*WORK TO COMPLETE*. Do not include the pictures; repeat the rest of the data exactly.
*** Opening SUPPLIED MATERIAL ***
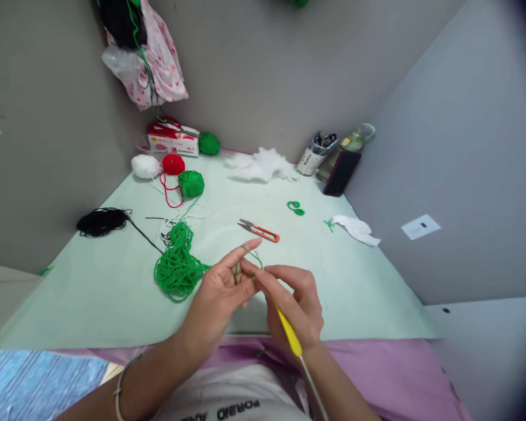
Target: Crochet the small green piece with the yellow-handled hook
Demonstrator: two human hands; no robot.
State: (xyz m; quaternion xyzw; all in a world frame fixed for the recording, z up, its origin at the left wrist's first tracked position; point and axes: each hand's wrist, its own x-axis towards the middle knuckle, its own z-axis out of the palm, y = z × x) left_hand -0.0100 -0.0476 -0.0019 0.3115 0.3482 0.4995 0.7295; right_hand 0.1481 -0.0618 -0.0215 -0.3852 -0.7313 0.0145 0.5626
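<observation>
My left hand (221, 286) pinches green yarn (249, 251), a strand of it running over the raised index finger. My right hand (294, 301) is closed round a crochet hook (289, 332) with a yellow grip, its metal shaft slanting down past the wrist. The two hands meet at the fingertips above the front of the table, where the hook's tip is mostly hidden by the fingers. Left of my left hand lies a loose heap of green yarn (177, 269). Orange-handled thread snips (259, 230) rest just beyond the hands.
Green (191, 183), red (173, 164) and white yarn balls (146, 166) stand back left, near a black yarn bundle (101, 222). White stuffing (260, 165), a pen cup (312, 158), a dark phone (342, 173) and a small green crocheted piece (296, 208) lie farther back. Grey walls enclose the table.
</observation>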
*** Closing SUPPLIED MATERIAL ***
*YOUR SOLUTION*.
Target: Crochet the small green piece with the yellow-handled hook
Demonstrator: two human hands; no robot.
State: (xyz m; quaternion xyzw; all in a world frame fixed for the recording, z up, its origin at the left wrist's first tracked position; point and axes: each hand's wrist, its own x-axis towards the middle knuckle, its own z-axis out of the palm, y = z × x) left_hand -0.0100 -0.0476 -0.0019 0.3115 0.3482 0.4995 0.7295; right_hand 0.1481 -0.0618 -0.0215 -0.3852 -0.7313 0.0145 0.5626
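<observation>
My left hand (221, 286) pinches green yarn (249, 251), a strand of it running over the raised index finger. My right hand (294, 301) is closed round a crochet hook (289, 332) with a yellow grip, its metal shaft slanting down past the wrist. The two hands meet at the fingertips above the front of the table, where the hook's tip is mostly hidden by the fingers. Left of my left hand lies a loose heap of green yarn (177, 269). Orange-handled thread snips (259, 230) rest just beyond the hands.
Green (191, 183), red (173, 164) and white yarn balls (146, 166) stand back left, near a black yarn bundle (101, 222). White stuffing (260, 165), a pen cup (312, 158), a dark phone (342, 173) and a small green crocheted piece (296, 208) lie farther back. Grey walls enclose the table.
</observation>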

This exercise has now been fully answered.